Oh day, why can’t you be 36 hours?

Recent events (previously alluded to in my last post) have entered me into a Re-prioritizing Zone. I thought I could do everything! Very obviously to everyone but me, I was very wrong. Physical history has been haunting me as of late: injury related to The Bunjee-Cord Accident and subsequent loss of vision/cataract surgery; pregnancy and gaining close to 90 pounds (and duh, a whole other person in the process); dislocating my right shoulder while pregnant (and then re-dislocating it every six weeks thereafter); significant weight loss; chronic insomnia; and recently being diagnosed with TMJD (which has miraculously solved the mystery of my chronic pain). This list is not to get people to show empathy and be all OH POOR YOU – HOW DO YOU GET BY IN LIFE, but writing it down illustrates to ME just how much I have been trying to avoid my reality.

I love running. I started running to lose weight, but came to enjoy it for its other benefits. The only way I could motivate myself in the beginning was to sign up for races. Last year at this time I was in the midst of the long hard training involved 6 weeks before a half-marathon.

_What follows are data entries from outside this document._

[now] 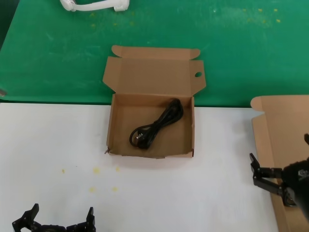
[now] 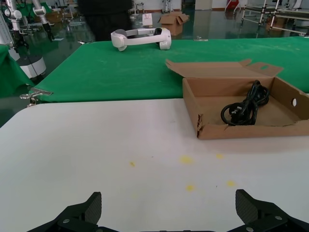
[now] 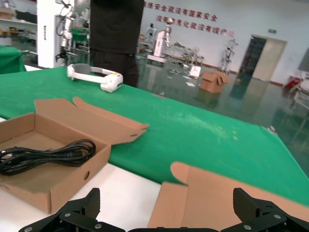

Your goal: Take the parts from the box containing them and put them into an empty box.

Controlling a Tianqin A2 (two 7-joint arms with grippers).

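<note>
A brown mailer box (image 1: 150,151) stands open at the table's middle, with a small round hole (image 1: 198,74) in a lid flap. One coiled black cable (image 1: 157,124) lies inside it, also seen in the left wrist view as the cable (image 2: 244,107) and in the right wrist view as the cable (image 3: 46,154). A second brown box (image 1: 280,125) with a rounded lid tab sits at the right edge; only bare cardboard (image 3: 227,193) of it shows. My right gripper (image 1: 254,171) hovers open over its left edge, holding nothing. My left gripper (image 1: 62,212) is open near the front left, over bare table.
The white table (image 1: 48,145) has a few yellow spots (image 1: 96,170). Green cloth (image 1: 48,58) covers the far half, with a white headset (image 1: 94,5) lying on it. A person in black (image 3: 116,29) stands behind the table.
</note>
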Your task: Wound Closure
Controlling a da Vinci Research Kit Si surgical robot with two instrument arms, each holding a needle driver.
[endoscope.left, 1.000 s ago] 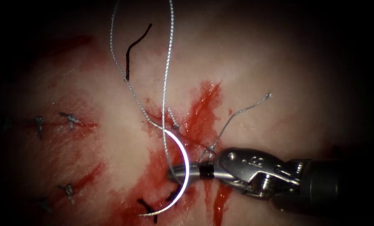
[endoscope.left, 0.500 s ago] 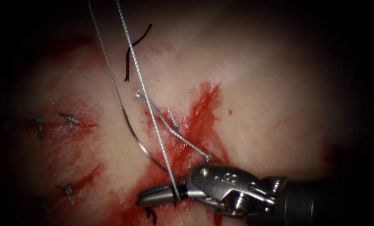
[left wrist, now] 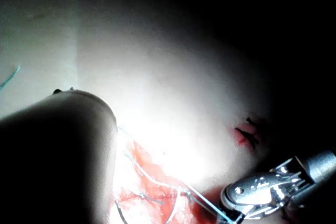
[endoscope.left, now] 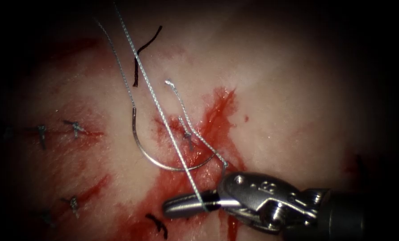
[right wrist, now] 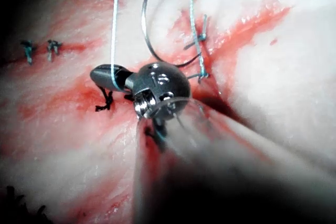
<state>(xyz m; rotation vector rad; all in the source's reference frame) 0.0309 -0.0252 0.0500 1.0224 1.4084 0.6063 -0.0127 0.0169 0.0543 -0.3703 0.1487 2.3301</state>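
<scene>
The tissue (endoscope.left: 297, 89) is being seen as a pale, glistening slab, smeared with red fluid (endoscope.left: 217, 116) around the cut (endoscope.left: 208, 143). The right tool (endoscope.left: 181, 209) is being brought in from the right, its smooth metal jaws clenched on the thread (endoscope.left: 163, 120), which is being stretched taut up and away to the far left. The curved needle (endoscope.left: 157, 158) is being left free, held by neither tool, draped over the tissue just left of the cut; whether its tip is buried can't be told. Compared with half a second back, the tool has been shifted right and the needle's whole curve is being shown. A braided cut end (endoscope.left: 177, 96) is sticking up near a knot.
</scene>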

This year I am supposed to be doing the same thing, but with the return to work, I have found my free time has been reduced from Very Little to A Lot Less Than That. 20K runs on Sundays and the requisite time for recovery don’t fit in very well. Also, I want to spend time with my daughter when I get the time to do so.

I made the decision yesterday to not train for the half-marathon. It was not easy. But, making that decision brought instant relief. Running will now just be my thing to do after work, but there will be no strict regimen – which will be an interesting new side to it – as I have always been pushing myself to some new goal I set for myself. Already, I can see windows of time opening up! And no guilt? Fixing and healing are a priority, my shoulder, my eye and my jaw will be my focus – next year I have guaranteed entry for the NYC marathon and I want to be strong.

E and I are hanging out this morning and heading off to the market – without lists and things to do, but rather just to enjoy one of the few sunny Saturdays we’ve had this summer. It’s going to be nice, calm even. I might even pick up that potted Jasmine plant I have been ogling all summer.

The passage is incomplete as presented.